> [What you should do]: Among the records below, find the lines containing "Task" and state only how many there are.

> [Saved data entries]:
- - - - -

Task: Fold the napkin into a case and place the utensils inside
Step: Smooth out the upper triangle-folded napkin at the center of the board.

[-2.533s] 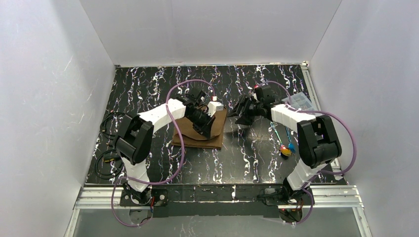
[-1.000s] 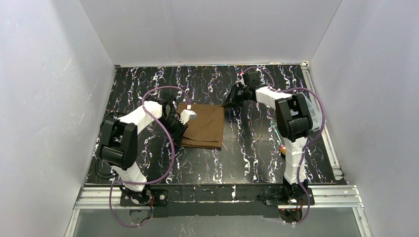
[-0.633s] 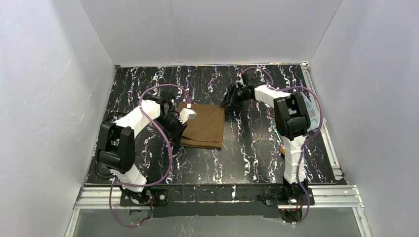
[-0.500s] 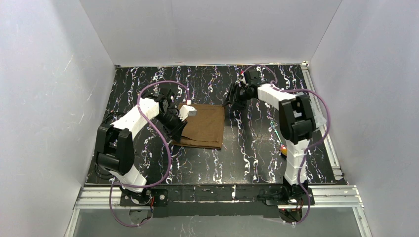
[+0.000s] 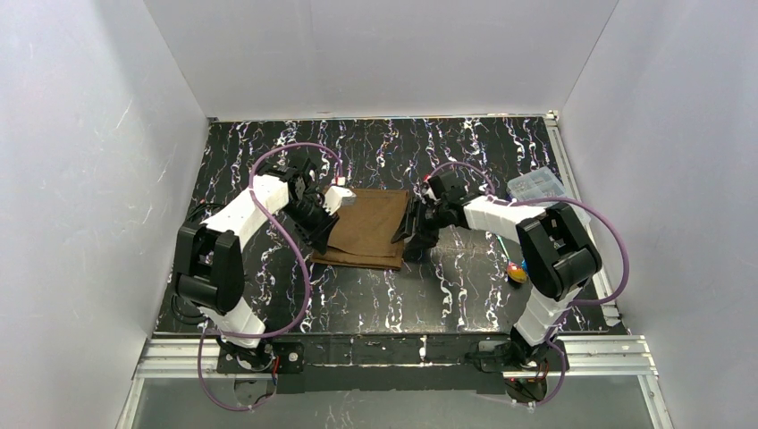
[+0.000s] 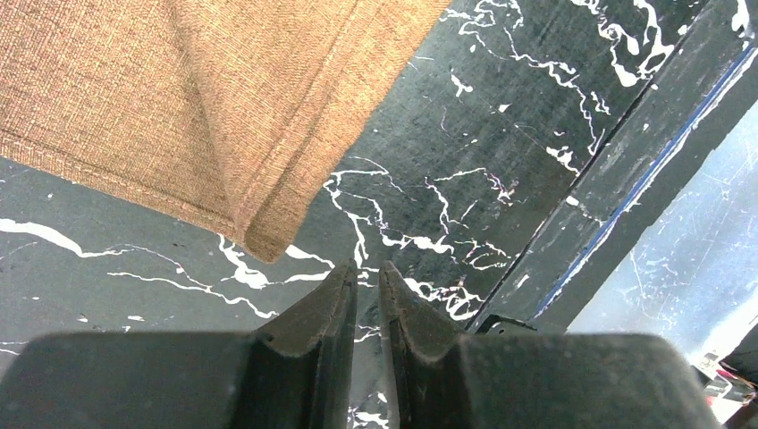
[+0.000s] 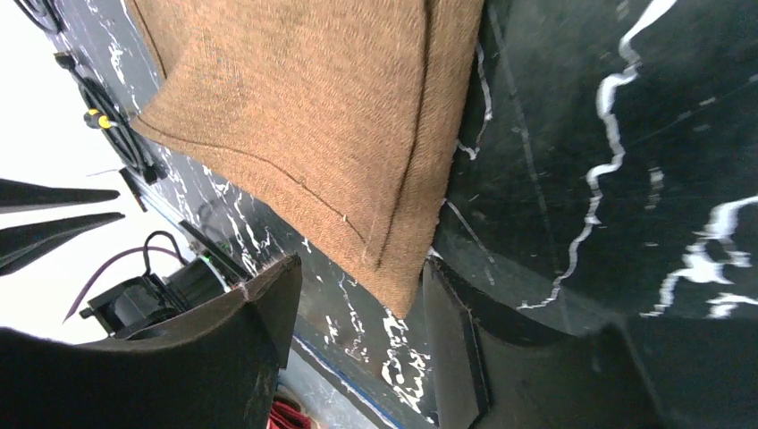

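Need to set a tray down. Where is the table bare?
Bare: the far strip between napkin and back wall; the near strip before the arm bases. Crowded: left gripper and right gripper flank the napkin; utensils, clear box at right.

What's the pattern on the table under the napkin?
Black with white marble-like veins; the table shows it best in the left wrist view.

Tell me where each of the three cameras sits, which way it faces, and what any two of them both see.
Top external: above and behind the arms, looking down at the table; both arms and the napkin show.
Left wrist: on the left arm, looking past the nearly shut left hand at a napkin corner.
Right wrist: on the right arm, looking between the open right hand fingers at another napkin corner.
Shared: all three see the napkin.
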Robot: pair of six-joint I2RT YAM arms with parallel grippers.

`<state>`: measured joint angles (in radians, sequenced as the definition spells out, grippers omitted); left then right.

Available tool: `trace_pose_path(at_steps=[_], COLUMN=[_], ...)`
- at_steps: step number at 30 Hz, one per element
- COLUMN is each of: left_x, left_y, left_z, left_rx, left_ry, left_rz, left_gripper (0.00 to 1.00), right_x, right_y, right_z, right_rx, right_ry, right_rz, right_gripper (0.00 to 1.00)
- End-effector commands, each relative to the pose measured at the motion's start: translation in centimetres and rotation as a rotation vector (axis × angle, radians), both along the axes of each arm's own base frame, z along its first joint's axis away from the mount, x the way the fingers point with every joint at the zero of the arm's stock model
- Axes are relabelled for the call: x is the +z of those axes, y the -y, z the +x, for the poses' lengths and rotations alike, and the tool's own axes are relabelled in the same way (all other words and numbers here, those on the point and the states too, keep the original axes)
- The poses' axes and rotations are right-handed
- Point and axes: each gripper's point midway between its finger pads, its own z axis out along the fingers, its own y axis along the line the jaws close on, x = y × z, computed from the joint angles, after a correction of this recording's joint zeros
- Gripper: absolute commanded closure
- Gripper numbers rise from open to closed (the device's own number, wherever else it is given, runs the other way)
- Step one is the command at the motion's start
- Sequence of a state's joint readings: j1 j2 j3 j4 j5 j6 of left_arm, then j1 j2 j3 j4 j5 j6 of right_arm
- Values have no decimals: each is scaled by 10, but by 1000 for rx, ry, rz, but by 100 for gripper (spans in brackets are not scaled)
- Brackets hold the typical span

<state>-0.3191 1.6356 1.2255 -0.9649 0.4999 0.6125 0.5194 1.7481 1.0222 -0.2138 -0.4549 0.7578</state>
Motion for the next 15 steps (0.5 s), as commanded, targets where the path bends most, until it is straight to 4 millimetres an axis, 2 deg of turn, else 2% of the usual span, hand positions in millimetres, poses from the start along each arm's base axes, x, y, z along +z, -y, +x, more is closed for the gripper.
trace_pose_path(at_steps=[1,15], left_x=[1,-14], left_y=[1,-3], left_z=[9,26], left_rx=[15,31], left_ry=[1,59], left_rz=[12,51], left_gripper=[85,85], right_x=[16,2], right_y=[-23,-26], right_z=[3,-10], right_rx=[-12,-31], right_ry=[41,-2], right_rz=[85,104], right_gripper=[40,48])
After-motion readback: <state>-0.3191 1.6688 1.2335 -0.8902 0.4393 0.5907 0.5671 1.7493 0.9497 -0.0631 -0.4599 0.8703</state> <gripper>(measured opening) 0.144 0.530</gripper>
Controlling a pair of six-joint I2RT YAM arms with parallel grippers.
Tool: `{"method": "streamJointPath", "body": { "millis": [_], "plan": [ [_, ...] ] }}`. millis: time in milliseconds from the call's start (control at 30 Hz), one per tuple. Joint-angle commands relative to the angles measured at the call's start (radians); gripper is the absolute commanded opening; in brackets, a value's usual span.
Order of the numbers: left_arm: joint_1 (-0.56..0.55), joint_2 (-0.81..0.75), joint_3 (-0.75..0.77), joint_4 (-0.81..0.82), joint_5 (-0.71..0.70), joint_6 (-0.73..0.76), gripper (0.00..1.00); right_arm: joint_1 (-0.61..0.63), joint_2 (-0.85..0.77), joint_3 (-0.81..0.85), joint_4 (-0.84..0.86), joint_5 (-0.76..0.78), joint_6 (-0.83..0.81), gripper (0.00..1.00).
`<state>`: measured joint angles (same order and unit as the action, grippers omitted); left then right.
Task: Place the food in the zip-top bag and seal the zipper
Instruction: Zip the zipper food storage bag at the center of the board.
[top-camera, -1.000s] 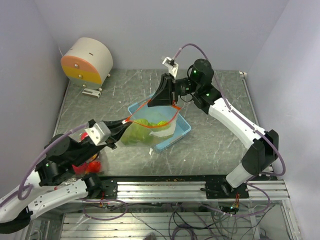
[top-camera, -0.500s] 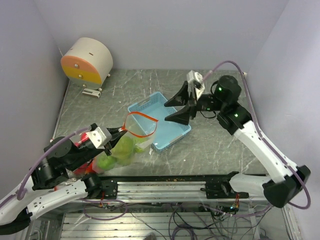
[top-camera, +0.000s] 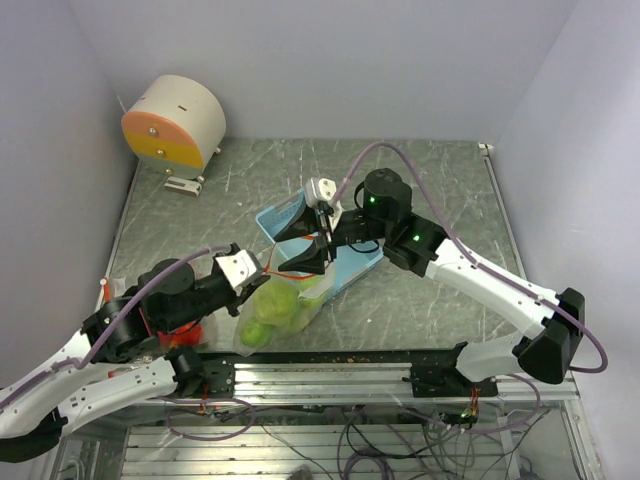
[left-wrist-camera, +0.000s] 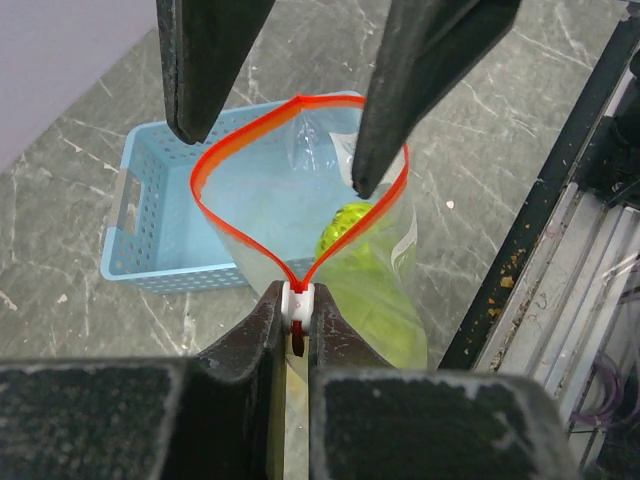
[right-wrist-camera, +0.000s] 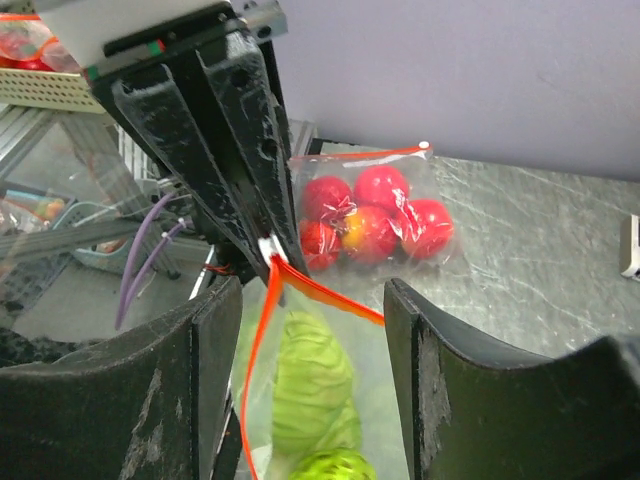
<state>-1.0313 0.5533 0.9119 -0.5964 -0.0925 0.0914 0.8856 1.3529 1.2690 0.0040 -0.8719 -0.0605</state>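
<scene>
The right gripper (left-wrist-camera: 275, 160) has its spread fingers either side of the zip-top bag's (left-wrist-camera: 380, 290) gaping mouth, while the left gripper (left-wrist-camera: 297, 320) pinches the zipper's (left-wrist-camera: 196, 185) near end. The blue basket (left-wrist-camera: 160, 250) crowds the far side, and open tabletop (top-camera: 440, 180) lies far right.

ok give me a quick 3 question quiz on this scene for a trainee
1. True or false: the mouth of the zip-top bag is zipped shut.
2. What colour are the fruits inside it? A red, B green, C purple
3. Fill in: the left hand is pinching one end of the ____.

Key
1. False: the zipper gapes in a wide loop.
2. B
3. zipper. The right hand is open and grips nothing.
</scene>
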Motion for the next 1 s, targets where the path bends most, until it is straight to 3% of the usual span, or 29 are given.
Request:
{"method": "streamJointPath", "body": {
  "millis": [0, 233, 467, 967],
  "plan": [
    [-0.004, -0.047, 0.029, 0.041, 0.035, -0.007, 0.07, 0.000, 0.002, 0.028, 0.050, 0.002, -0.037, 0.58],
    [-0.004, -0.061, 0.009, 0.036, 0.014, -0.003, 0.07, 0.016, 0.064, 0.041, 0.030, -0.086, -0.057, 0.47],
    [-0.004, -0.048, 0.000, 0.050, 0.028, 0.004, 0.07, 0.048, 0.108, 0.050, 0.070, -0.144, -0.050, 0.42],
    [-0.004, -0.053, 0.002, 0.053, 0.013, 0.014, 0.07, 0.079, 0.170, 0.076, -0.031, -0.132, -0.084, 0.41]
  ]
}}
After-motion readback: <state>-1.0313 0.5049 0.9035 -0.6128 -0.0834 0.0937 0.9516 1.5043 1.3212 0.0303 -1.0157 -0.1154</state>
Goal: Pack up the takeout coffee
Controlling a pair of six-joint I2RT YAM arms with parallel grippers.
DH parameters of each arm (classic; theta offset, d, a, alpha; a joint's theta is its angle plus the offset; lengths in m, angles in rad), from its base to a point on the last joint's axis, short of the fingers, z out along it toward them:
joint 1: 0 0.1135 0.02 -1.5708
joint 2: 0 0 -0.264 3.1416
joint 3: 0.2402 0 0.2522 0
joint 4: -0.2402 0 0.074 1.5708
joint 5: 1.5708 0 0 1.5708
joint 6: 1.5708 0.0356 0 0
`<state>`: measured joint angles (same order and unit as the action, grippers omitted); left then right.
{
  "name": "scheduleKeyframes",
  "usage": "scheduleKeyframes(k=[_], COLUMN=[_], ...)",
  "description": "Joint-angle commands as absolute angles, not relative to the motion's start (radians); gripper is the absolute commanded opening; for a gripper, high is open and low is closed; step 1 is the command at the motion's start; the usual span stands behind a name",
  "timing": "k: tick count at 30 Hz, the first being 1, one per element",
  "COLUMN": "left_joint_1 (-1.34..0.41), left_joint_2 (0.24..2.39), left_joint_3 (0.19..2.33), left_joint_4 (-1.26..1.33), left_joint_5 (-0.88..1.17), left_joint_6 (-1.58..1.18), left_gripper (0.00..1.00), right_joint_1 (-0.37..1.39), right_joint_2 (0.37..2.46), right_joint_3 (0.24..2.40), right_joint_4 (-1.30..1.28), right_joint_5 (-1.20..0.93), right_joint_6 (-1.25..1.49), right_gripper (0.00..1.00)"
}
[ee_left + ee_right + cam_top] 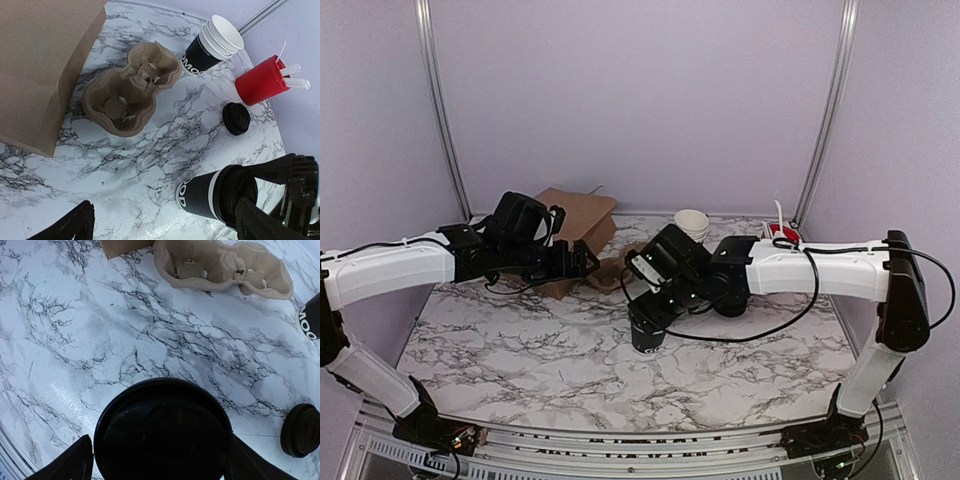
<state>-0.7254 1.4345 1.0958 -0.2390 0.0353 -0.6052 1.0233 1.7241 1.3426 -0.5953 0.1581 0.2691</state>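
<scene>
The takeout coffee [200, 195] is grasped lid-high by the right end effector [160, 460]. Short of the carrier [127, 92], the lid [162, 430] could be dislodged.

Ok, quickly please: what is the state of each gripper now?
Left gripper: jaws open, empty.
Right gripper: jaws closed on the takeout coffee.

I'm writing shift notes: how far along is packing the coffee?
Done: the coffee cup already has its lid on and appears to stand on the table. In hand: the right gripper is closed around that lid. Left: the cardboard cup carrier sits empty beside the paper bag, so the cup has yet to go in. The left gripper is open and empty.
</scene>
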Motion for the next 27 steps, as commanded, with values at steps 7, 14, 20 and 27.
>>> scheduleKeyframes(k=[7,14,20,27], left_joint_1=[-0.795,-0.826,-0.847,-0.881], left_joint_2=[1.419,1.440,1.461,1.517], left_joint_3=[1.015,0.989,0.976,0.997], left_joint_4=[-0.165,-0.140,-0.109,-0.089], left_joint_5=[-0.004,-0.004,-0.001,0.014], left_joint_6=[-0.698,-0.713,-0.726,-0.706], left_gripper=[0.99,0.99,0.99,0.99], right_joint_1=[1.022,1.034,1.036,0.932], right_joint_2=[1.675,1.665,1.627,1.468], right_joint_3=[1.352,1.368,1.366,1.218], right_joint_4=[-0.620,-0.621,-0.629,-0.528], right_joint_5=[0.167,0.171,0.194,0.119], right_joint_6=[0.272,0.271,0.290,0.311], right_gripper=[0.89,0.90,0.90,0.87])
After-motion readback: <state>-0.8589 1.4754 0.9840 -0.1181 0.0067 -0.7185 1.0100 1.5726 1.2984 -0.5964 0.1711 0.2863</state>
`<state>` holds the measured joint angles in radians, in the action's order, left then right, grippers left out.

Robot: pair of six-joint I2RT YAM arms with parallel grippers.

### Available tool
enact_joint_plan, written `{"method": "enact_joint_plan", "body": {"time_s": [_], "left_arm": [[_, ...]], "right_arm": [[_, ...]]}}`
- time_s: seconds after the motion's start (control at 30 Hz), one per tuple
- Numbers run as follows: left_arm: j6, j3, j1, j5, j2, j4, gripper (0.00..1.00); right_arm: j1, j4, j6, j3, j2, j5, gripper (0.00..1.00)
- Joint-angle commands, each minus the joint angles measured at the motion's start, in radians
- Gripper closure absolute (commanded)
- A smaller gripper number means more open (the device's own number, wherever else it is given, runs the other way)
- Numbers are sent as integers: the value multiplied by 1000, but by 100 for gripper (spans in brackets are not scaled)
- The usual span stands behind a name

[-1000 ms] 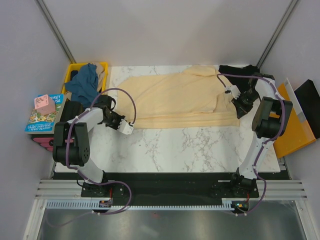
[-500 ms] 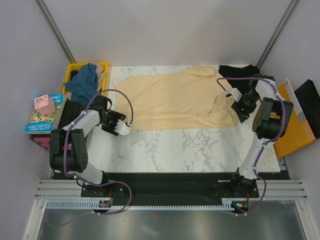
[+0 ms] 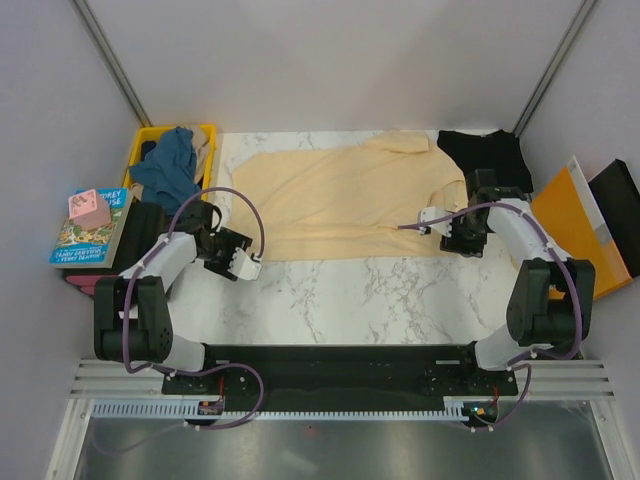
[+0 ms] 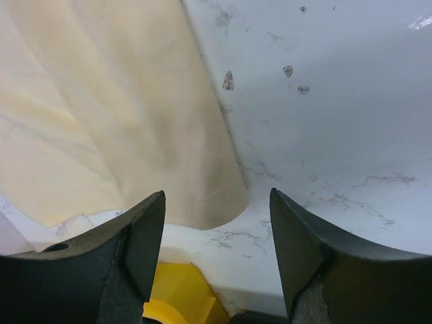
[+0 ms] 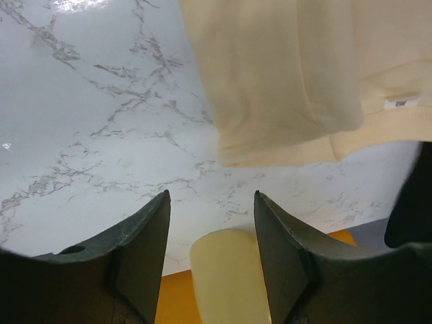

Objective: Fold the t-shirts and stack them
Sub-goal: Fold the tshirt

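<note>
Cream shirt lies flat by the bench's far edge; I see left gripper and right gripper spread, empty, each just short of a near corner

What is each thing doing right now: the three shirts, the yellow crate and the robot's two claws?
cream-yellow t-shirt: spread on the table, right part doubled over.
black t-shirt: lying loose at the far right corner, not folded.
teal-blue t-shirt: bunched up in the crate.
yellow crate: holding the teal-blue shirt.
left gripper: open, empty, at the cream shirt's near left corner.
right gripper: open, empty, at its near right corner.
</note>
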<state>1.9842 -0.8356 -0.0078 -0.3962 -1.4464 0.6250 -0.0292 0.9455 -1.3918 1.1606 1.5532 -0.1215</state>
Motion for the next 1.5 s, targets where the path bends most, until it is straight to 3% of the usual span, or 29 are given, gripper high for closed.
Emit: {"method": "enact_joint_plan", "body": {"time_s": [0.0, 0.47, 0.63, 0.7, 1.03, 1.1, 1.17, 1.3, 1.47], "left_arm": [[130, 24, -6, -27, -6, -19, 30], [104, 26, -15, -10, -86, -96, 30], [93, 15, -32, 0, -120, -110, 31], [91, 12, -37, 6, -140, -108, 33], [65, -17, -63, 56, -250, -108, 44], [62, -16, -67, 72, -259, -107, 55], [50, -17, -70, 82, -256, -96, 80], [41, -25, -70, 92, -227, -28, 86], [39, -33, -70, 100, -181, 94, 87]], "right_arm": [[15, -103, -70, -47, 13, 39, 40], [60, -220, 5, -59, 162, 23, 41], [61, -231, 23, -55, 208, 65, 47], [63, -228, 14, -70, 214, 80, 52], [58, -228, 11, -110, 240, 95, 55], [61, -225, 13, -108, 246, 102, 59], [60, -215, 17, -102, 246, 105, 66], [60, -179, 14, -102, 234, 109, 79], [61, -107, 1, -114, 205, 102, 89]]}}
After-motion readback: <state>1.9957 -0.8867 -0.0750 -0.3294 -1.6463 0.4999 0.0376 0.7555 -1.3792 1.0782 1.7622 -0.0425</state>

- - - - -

> [Exercise output]: 2